• [Collected data]

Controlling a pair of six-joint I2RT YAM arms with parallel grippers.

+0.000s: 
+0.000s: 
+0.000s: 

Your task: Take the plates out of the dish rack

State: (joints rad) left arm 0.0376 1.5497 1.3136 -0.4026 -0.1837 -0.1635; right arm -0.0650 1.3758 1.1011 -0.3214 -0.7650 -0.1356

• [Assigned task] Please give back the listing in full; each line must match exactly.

• [Result of the exercise]
Controlling a pair of six-joint I2RT YAM arms with parallel grippers.

+0.000s: 
+0.000s: 
+0.000s: 

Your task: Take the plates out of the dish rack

State: (joints rad) left arm 0.0376 1.5497 1.3136 -0.4026 -0.1837 -0.1635; right arm -0.0650 1.3758 1.1011 -0.3214 -0.7650 -0.1356

The response is complete as it stands.